Word for word, transcribe every line below.
+++
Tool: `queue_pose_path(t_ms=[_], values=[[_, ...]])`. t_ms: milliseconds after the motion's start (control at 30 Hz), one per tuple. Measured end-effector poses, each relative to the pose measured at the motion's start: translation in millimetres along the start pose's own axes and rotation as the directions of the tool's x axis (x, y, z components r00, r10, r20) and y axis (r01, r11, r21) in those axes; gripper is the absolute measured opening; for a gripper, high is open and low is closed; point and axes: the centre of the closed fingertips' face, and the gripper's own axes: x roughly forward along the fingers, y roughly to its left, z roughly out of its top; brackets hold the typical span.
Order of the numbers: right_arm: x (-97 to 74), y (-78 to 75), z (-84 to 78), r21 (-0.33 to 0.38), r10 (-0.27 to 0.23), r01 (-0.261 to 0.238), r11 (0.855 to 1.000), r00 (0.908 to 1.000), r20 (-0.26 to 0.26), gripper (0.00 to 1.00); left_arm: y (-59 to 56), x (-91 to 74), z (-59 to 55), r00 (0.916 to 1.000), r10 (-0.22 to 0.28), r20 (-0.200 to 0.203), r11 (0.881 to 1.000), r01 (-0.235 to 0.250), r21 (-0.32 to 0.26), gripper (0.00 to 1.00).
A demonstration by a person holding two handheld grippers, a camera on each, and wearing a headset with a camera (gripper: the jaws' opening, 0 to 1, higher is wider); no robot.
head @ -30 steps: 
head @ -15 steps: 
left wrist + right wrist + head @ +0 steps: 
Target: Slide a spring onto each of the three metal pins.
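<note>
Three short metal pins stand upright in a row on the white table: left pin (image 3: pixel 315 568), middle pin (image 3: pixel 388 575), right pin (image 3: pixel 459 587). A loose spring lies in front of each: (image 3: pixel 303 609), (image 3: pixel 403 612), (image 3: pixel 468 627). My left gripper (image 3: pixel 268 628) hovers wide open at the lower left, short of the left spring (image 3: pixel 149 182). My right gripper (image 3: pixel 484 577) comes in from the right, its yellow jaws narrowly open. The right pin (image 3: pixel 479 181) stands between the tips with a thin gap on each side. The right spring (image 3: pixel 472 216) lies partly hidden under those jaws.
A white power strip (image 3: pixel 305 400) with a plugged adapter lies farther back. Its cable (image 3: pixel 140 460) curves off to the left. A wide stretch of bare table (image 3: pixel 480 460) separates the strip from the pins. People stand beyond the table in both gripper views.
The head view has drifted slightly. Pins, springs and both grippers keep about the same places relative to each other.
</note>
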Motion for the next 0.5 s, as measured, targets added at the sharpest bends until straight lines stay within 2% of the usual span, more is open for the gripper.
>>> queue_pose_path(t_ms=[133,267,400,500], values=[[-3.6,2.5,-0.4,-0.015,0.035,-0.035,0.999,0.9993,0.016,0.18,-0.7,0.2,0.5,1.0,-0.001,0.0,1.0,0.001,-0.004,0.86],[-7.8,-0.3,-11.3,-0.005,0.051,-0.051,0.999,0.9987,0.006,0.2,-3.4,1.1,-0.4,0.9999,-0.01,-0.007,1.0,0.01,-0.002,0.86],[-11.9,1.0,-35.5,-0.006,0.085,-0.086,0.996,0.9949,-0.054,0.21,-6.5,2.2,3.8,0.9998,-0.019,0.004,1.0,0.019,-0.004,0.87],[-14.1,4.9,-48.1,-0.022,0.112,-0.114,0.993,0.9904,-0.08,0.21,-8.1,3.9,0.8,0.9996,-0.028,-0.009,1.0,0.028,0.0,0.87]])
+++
# RESULT OF THIS EXERCISE
Tool: `queue_pose_path(t_ms=[_], values=[[_, ...]])`. t_ms: milliseconds after the motion's start (control at 30 Hz), one per tuple. Measured end-effector poses, each relative to the pose measured at the motion's start: translation in millimetres along the start pose's own axes and rotation as the directions of the tool's x axis (x, y, z components r00, r10, r20) and y axis (r01, r11, r21) in those axes; gripper is the absolute measured opening; for a gripper, high is open and low is closed; point and axes: the centre of the closed fingertips' face, and the gripper's own axes: x roughly forward along the fingers, y roughly to its left, z roughly out of its top; brackets hold the typical span.
Order of the numbers: right_arm: x (-97 to 74), y (-78 to 75), z (-84 to 78), r21 (-0.33 to 0.38), r10 (-0.27 to 0.23), r01 (-0.261 to 0.238), r11 (0.855 to 1.000), r00 (0.908 to 1.000), r20 (-0.26 to 0.26), gripper (0.00 to 1.00); left_arm: y (-59 to 56), x (-91 to 74), z (-59 to 55), r00 (0.916 to 1.000), r10 (-0.22 to 0.28), r20 (-0.200 to 0.203), r11 (0.881 to 1.000), r01 (-0.235 to 0.250), r21 (-0.32 to 0.26), gripper (0.00 to 1.00).
A demonstration by a person holding two handheld grippers, a camera on each, and wearing a headset with a camera (gripper: the jaws' opening, 0 to 1, higher is wider); no robot.
head @ -30 steps: 
head @ -15 steps: 
left wrist + right wrist + head @ +0 steps: 
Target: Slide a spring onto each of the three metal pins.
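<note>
Three short metal pins stand upright in a row on the white table: left pin (image 3: pixel 315 568), middle pin (image 3: pixel 388 575), right pin (image 3: pixel 459 587). A loose spring lies in front of each: (image 3: pixel 303 609), (image 3: pixel 403 612), (image 3: pixel 468 627). My left gripper (image 3: pixel 268 628) hovers wide open at the lower left, short of the left spring (image 3: pixel 149 182). My right gripper (image 3: pixel 484 577) comes in from the right, its yellow jaws narrowly open. The right pin (image 3: pixel 479 181) stands between the tips with a thin gap on each side. The right spring (image 3: pixel 472 216) lies partly hidden under those jaws.
A white power strip (image 3: pixel 305 400) with a plugged adapter lies farther back. Its cable (image 3: pixel 140 460) curves off to the left. A wide stretch of bare table (image 3: pixel 480 460) separates the strip from the pins. People stand beyond the table in both gripper views.
The head view has drifted slightly. Pins, springs and both grippers keep about the same places relative to each other.
</note>
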Motion for the next 0.5 s, as measured, targets added at the sharpest bends until straight lines stay within 2% of the usual span, more is open for the gripper.
>>> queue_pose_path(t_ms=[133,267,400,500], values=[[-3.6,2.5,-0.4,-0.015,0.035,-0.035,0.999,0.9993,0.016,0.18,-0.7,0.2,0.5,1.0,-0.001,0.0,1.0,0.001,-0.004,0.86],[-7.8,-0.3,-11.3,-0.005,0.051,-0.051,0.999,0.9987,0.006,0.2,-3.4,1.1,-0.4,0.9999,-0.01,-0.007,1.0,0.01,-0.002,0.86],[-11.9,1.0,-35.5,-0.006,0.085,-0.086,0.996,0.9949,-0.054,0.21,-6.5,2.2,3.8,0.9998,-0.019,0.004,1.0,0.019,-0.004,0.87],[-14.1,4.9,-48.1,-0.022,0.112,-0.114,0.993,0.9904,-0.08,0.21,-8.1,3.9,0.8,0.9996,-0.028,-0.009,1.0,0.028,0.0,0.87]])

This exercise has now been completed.